It is very common for large models to encounter infinite loops during inference, and we need some methods to prevent this from happening. If infinite loops during inference are not monitored, it can significantly impact reasoning efficiency.
Therefore, I need a parameter no_repeat_n_gram to prevent the generation of sequences where n consecutive tokens repeat, thus mitigating the occurrence of infinite loops. The specific implementation method is as follows: for a generated token x_i, for each possible value of x_i (in the case of sampling, x_i could have multiple possibilities), we monitor whether generating this token violates the no_repeat_n_gram_size. If it does, we set its logit to negative infinity, thereby preventing the generation of n-gram repetitions.

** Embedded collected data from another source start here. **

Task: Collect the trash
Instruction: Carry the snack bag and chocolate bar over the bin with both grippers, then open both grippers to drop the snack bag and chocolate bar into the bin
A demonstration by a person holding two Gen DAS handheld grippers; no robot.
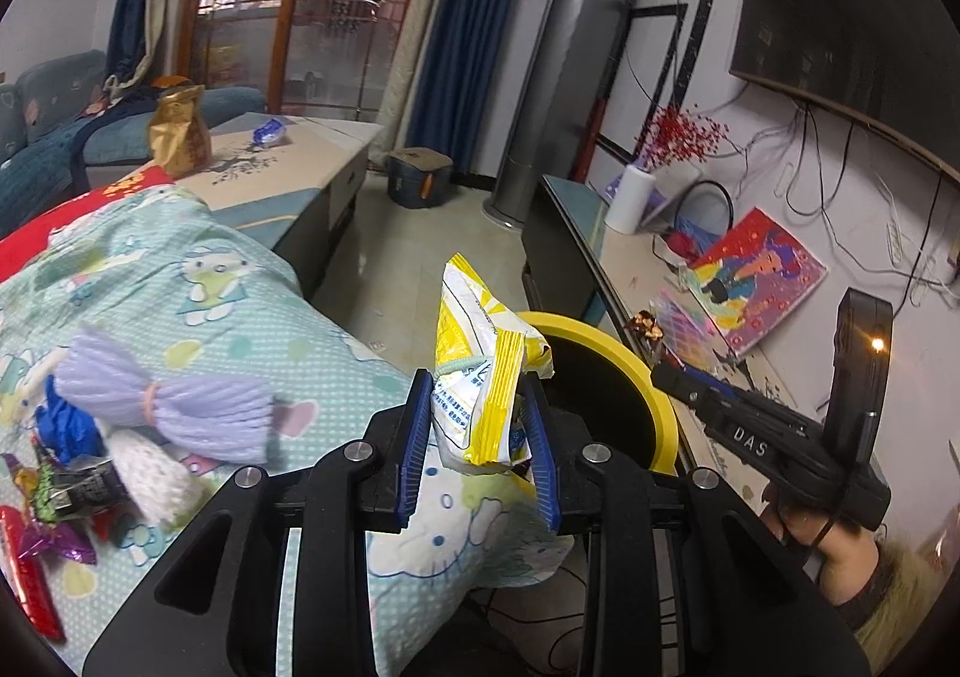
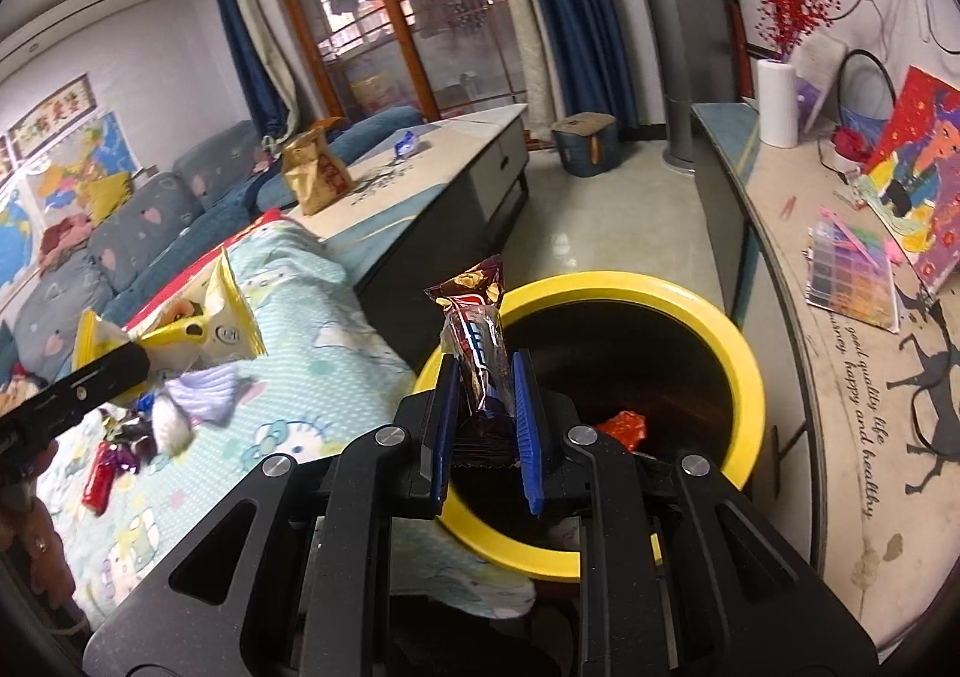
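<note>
Each camera rides a hand-held gripper, looking forward and downward along its blue fingers (image 1: pixel 414 437); both views share the round yellow-rimmed bin (image 2: pixel 744 377), close below, and the patterned cloth (image 1: pixel 252 281)

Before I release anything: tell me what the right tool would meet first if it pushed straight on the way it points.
Most likely the yellow-rimmed bin. The right tool, shut on a brown candy wrapper, points down into the bin's dark opening, where a red wrapper lies. Nothing shows in between, though depth is hard to judge.
</note>
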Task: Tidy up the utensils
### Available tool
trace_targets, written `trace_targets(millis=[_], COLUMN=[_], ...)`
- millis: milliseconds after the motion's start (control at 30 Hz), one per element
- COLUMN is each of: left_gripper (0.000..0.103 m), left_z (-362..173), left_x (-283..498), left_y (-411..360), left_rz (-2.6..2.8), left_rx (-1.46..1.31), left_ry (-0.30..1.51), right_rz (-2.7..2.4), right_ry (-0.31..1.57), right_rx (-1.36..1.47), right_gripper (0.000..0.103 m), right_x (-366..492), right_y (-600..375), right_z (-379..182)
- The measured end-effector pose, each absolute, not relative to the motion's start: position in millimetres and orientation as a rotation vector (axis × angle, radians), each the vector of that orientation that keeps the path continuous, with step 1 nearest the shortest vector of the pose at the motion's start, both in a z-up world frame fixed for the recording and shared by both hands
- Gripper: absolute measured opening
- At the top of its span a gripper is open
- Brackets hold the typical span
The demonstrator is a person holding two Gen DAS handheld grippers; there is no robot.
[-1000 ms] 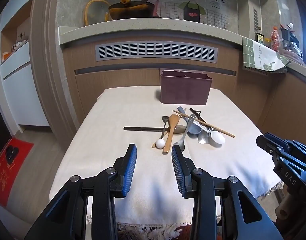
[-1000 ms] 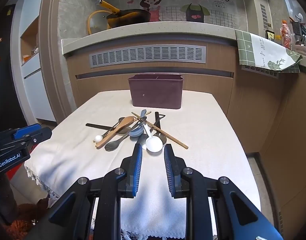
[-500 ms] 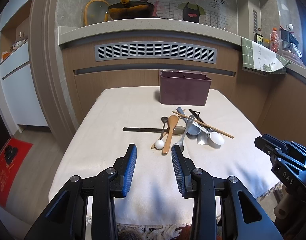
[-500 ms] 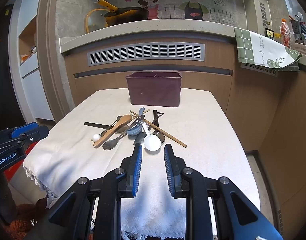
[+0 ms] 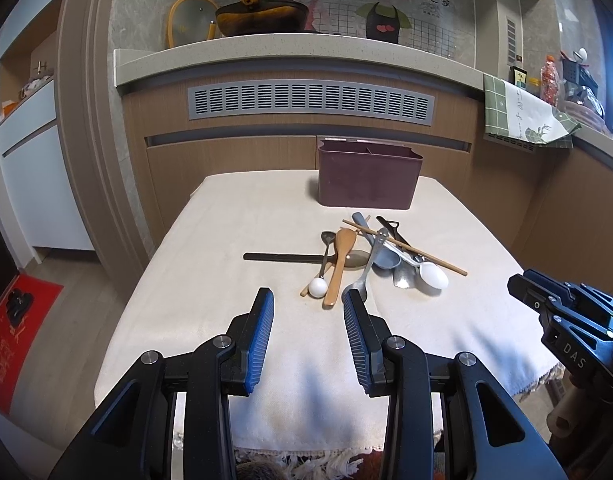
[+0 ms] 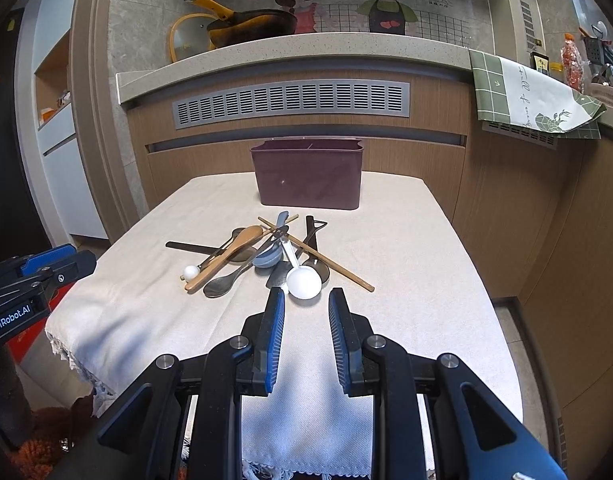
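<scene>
Hovering, left view: left gripper (image 5: pixel 308 300) spread, nothing between its pads, above the cloth (image 5: pixel 210 280) short of the utensils (image 5: pixel 358 256).
Utensils: heaped mid-table, just before the bin (image 5: pixel 368 178); all outside it.
Right view: right gripper (image 6: pixel 306 300) spread, empty, white spoon (image 6: pixel 303 280) just past its tips.
Bin there: (image 6: pixel 308 174) upright behind the heap (image 6: pixel 266 256).

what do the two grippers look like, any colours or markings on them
Both are matte black plastic frames with round silver bolts at the pivots. The left gripper and right gripper each have two flat fingers faced with ribbed blue pads. Seen from the side, the right one bears white "DAS" lettering, the left one "GenRobot.AI" and a blue part on top. No cables or sleeves show.
</scene>
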State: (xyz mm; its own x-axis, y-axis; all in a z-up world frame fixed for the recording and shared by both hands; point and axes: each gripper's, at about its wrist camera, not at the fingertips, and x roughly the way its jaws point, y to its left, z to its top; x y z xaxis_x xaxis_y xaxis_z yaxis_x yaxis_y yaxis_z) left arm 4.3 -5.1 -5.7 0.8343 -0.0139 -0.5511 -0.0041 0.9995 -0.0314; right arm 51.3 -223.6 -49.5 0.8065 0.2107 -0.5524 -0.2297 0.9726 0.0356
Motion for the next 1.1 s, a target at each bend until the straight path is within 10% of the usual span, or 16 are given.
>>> trace_targets(millis=[1100], left_gripper=[0.038], left_z=[-12.6], left_x=[6.2], left_y=[-5.6], left_rz=[-0.01], left_rx=[-0.037], left_ry=[0.59], right_rz=[0.236], right_ry=[0.607], right_rx=[-0.022], right_gripper=[0.022], right_x=[53.8], right_y=[-224.5], right_z=[-52.2])
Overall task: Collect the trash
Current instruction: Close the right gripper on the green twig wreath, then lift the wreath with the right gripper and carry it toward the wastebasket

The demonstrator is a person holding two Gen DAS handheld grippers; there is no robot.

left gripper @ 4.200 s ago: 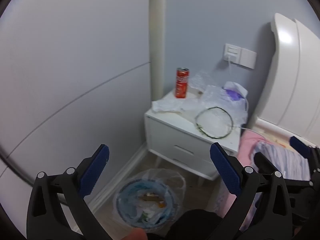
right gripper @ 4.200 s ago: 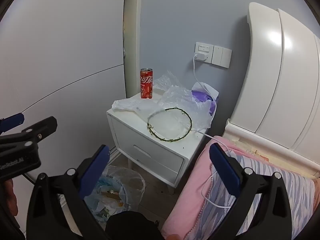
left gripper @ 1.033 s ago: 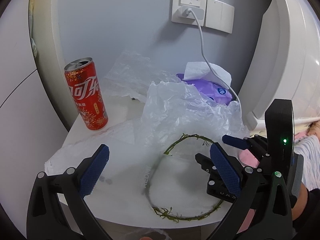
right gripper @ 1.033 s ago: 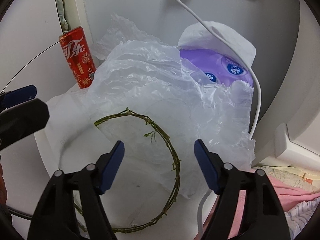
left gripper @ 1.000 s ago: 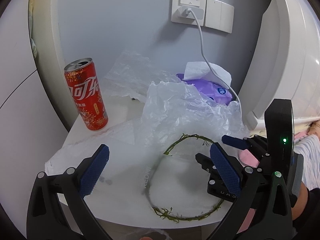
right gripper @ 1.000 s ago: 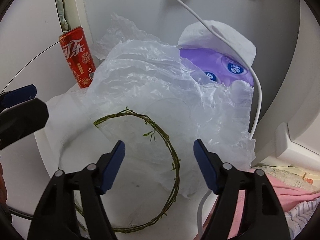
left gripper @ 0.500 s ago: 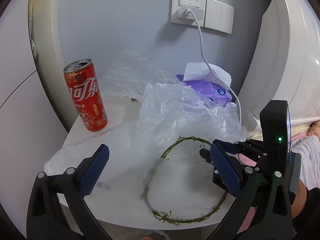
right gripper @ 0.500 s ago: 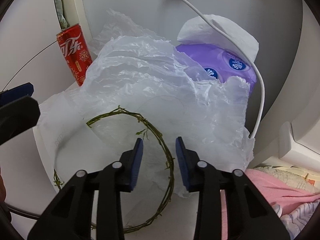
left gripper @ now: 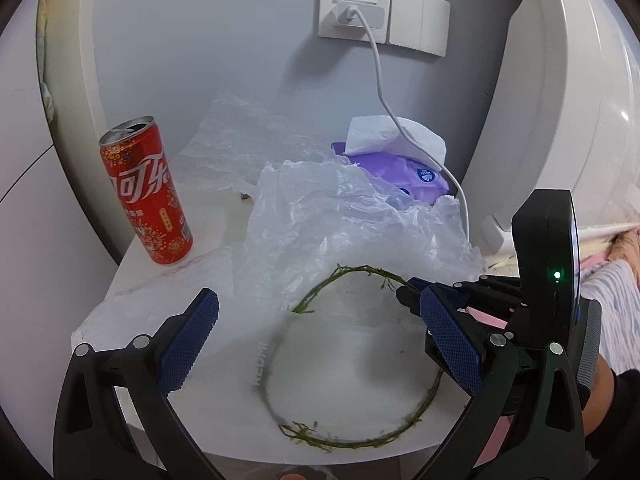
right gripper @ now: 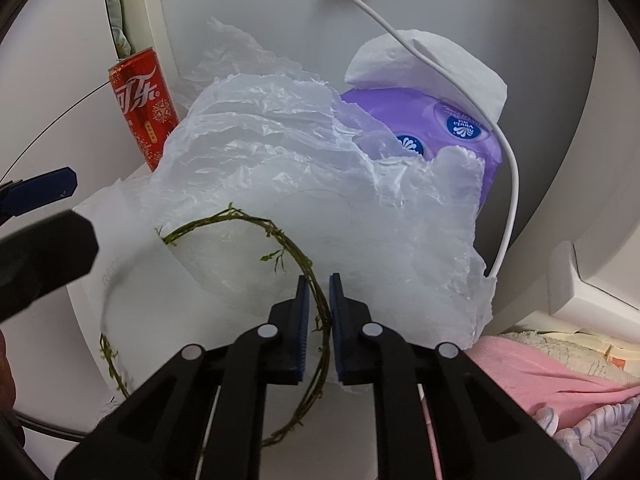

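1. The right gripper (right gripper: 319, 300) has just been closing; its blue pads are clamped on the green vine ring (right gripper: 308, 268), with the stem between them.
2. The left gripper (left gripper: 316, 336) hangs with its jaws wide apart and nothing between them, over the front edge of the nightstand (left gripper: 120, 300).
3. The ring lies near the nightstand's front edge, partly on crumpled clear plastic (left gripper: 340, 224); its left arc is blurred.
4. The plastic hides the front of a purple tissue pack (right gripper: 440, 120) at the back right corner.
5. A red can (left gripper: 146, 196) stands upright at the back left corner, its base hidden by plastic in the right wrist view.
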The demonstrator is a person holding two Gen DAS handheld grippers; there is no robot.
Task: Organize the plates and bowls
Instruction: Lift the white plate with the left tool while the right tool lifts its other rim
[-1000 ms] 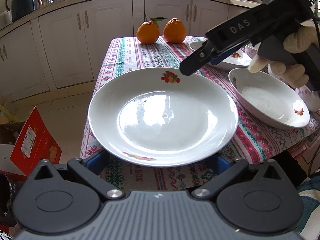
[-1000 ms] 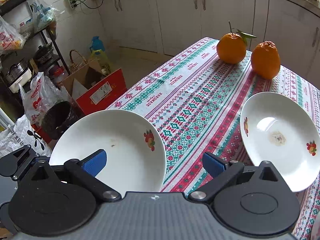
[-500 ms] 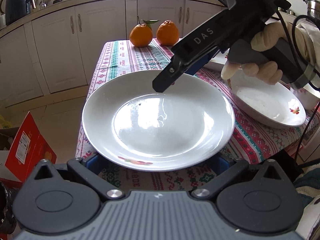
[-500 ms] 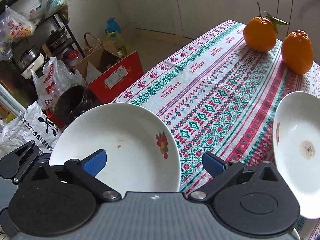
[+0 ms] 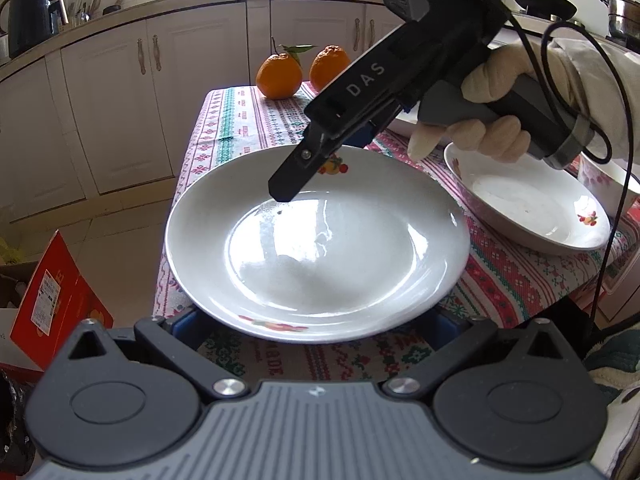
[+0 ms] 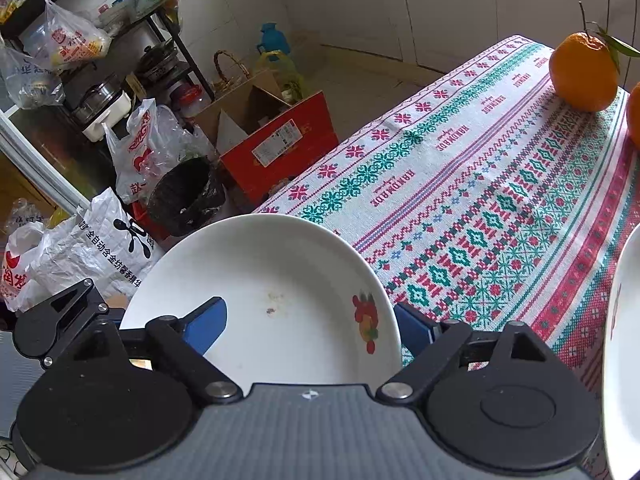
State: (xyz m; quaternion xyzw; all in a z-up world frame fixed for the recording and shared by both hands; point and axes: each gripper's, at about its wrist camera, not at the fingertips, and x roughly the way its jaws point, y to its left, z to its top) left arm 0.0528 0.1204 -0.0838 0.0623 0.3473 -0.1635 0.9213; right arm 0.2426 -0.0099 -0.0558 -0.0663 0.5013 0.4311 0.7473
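The white plate with fruit decals sits at the near corner of the patterned tablecloth, overhanging the table's edge. It looks like glazed ceramic: stiff, fairly heavy, slick and breakable, so the rim is the best place to pinch. The right gripper has its jaws spread astride that rim, one blue pad over the plate. The left gripper sits spread beneath the near rim, gripping nothing.

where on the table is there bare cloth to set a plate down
Bare tablecloth runs from the held plate up to the oranges, along the table's left edge. It is crowded on the right: a deep dish and more dishes behind the right gripper.
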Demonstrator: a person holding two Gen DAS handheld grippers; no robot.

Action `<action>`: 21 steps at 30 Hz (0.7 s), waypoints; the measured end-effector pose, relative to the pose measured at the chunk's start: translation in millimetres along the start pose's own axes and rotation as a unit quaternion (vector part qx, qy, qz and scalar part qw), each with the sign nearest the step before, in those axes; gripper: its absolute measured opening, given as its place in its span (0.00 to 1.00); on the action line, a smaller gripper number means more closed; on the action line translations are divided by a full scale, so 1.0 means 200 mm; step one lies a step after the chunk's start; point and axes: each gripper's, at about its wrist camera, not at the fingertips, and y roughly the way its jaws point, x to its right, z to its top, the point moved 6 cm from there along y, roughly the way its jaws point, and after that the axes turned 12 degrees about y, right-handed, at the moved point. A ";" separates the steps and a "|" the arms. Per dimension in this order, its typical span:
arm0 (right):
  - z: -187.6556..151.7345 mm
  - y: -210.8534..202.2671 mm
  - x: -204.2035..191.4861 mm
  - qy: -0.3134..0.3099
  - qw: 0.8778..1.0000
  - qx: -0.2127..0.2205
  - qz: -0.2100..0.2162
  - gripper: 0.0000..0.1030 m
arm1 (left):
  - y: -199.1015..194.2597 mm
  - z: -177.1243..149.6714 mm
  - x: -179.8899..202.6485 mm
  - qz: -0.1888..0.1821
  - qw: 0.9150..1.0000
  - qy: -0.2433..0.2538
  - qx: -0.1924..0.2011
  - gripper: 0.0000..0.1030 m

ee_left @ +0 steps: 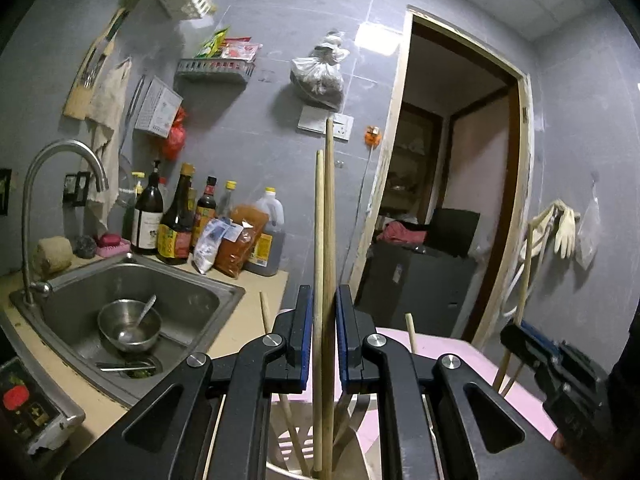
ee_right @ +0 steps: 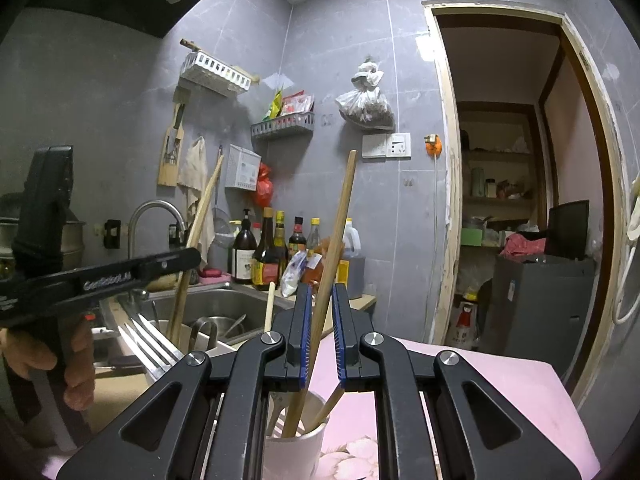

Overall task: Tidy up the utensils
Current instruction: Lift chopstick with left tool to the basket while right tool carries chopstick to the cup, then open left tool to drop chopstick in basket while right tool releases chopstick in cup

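Observation:
My left gripper (ee_left: 324,292) is shut on two wooden chopsticks (ee_left: 325,200) that stand upright between its blue pads, their lower ends reaching into a white cup (ee_left: 286,474) with other utensils. In the right wrist view the same gripper (ee_right: 192,256) shows at the left, held by a hand. My right gripper (ee_right: 322,290) is shut on a tilted wooden chopstick (ee_right: 340,220) whose lower end sits in the white cup (ee_right: 296,456). A second stick (ee_right: 332,402) shows under its right pad. The right gripper (ee_left: 520,330) also appears at the right of the left wrist view.
The cup stands on a pink surface (ee_right: 480,392). A fork (ee_right: 148,344) points up left of it. A steel sink (ee_left: 224,286) with a bowl and spoon (ee_left: 128,328) lies left, sauce bottles (ee_left: 176,232) behind it. An open doorway (ee_left: 452,200) is at the right.

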 end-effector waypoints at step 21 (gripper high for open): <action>0.00 -0.01 -0.02 0.004 1.000 -0.008 0.006 0.20 | -0.10 -0.07 0.06 -0.021 0.999 0.003 -0.042 0.21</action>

In practice, I will set n as large as possible to act as a punishment for infinite loops without overly affecting the model's normal inference output. The reason I do not use repeat_penalty is that it penalizes all tokens that have appeared during inference, which I consider to be an overly harsh penalty, while I only need a mechanism that specifically targets infinite loops.
Alternatives
No response
Additional context
The implementation of no_repeat_n_gram from the transformers library might be helpful.
def _get_ngrams(ngram_size: int, prev_input_ids: torch.Tensor, num_hypos: int):
"""
Assume ngram_size=2 and prev_input_ids=tensor([[40, 2883, 2712, 4346]]). The output of generated ngrams look like
this {(40,): [2883], (2883,): [2712], (2712,): [4346]}.
Args:
ngram_size (`int`):
The number sequential tokens taken as a group which may only occur once before being banned.
prev_input_ids (`torch.Tensor`):
Generated token ids for the current hypothesis.
num_hypos (`int`):
The number of hypotheses for which n-grams need to be generated.
Returns:
generated_ngrams (`dict`):
Dictionary of generated ngrams.
"""
# Initialize an empty list of dictionaries, one for each hypothesis (index) in the range of num_hypos
generated_ngrams = [{} for _ in range(num_hypos)]
for idx in range(num_hypos):
gen_tokens = prev_input_ids[idx].tolist()
generated_ngram = generated_ngrams[idx]
# Loop through each n-gram of size ngram_size in the list of tokens (gen_tokens)
for ngram in zip(*[gen_tokens[i:] for i in range(ngram_size)]):
prev_ngram_tuple = tuple(ngram[:-1])
generated_ngram[prev_ngram_tuple] = generated_ngram.get(prev_ngram_tuple, []) + [ngram[-1]]
return generated_ngrams
def _get_generated_ngrams(banned_ngrams, prev_input_ids, ngram_size, cur_len):
"""
Determines the banned tokens for the current hypothesis based on previously generated n-grams.
Args:
banned_ngrams (`dict`):
A dictionary containing previously generated n-grams for each hypothesis.
prev_input_ids (`torch.Tensor`):
Generated token ids for the current hypothesis.
ngram_size (`int`):
The number sequential tokens taken as a group which may only occur once before being banned.
cur_len (`int`):
The current length of the token sequences for which the n-grams are being checked.
Returns:
List of tokens that are banned.
"""
# Before decoding the next token, prevent decoding of ngrams that have already appeared
start_idx = cur_len + 1 - ngram_size
ngram_idx = tuple(prev_input_ids[start_idx:cur_len].tolist())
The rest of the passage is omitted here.